Go through the data below and transcribe it exactly. Omit the images.

▸ **SOURCE MATERIAL**:
========================
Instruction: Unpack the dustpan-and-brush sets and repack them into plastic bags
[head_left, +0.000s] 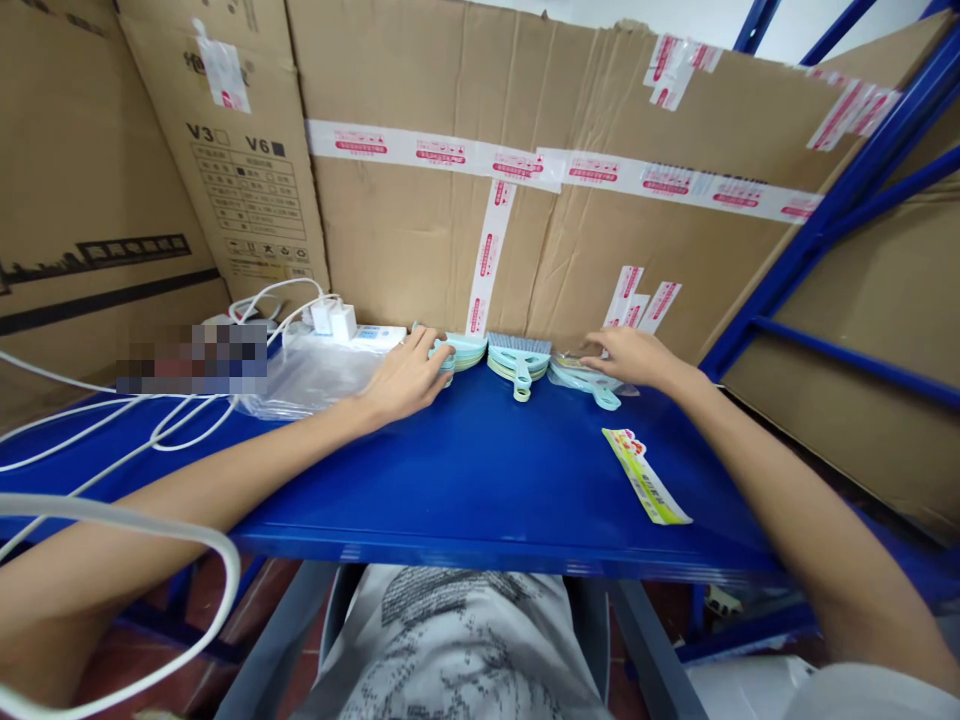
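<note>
Head view: blue counter (pixel 465 480), three small stacks of brushes in a row near its back edge, by the cardboard wall (pixel 420 240). Left stack (pixel 469 350): pale blue and pale green, partly behind the left hand (pixel 411 375). Left hand comes in from the side, fingers bent and slightly spread over the near end of that stack; can't tell if it grips or only rests. Middle stack (pixel 517 365): grey-blue bristles toward the wall, handles with holes toward the person, blue on top, green lower; neither hand on it. Right stack (pixel 577 376): pale blue handle pointing to the front, clear plastic around it. Right hand (pixel 630 352) reaches over the back of this stack, fingers curled down, narrow gap by the thumb; can't tell if anything is pinched.

Printed card (pixel 646 477), green, yellow and white, lies alone on the counter in front of the right stack, slanted, near the right forearm. Clear plastic bags (pixel 300 385) lie flat left of the left hand, white chargers (pixel 332 318) behind them. White cables (pixel 180 420) run across the left side, one loop in front of the left forearm. Pixelated patch beside the bags, contents unreadable. White tape (pixel 442 152) with red print crosses the cardboard. Blue metal frame (pixel 810 240) at right. Patterned shirt (pixel 465 640) below the counter edge.
</note>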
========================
▸ **ANSWER SECTION**:
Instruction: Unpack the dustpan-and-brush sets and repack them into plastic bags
[head_left, +0.000s] 
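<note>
Head view: blue counter (pixel 465 480), three small stacks of brushes in a row near its back edge, by the cardboard wall (pixel 420 240). Left stack (pixel 469 350): pale blue and pale green, partly behind the left hand (pixel 411 375). Left hand comes in from the side, fingers bent and slightly spread over the near end of that stack; can't tell if it grips or only rests. Middle stack (pixel 517 365): grey-blue bristles toward the wall, handles with holes toward the person, blue on top, green lower; neither hand on it. Right stack (pixel 577 376): pale blue handle pointing to the front, clear plastic around it. Right hand (pixel 630 352) reaches over the back of this stack, fingers curled down, narrow gap by the thumb; can't tell if anything is pinched.

Printed card (pixel 646 477), green, yellow and white, lies alone on the counter in front of the right stack, slanted, near the right forearm. Clear plastic bags (pixel 300 385) lie flat left of the left hand, white chargers (pixel 332 318) behind them. White cables (pixel 180 420) run across the left side, one loop in front of the left forearm. Pixelated patch beside the bags, contents unreadable. White tape (pixel 442 152) with red print crosses the cardboard. Blue metal frame (pixel 810 240) at right. Patterned shirt (pixel 465 640) below the counter edge.
</note>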

No more output is required for the exercise.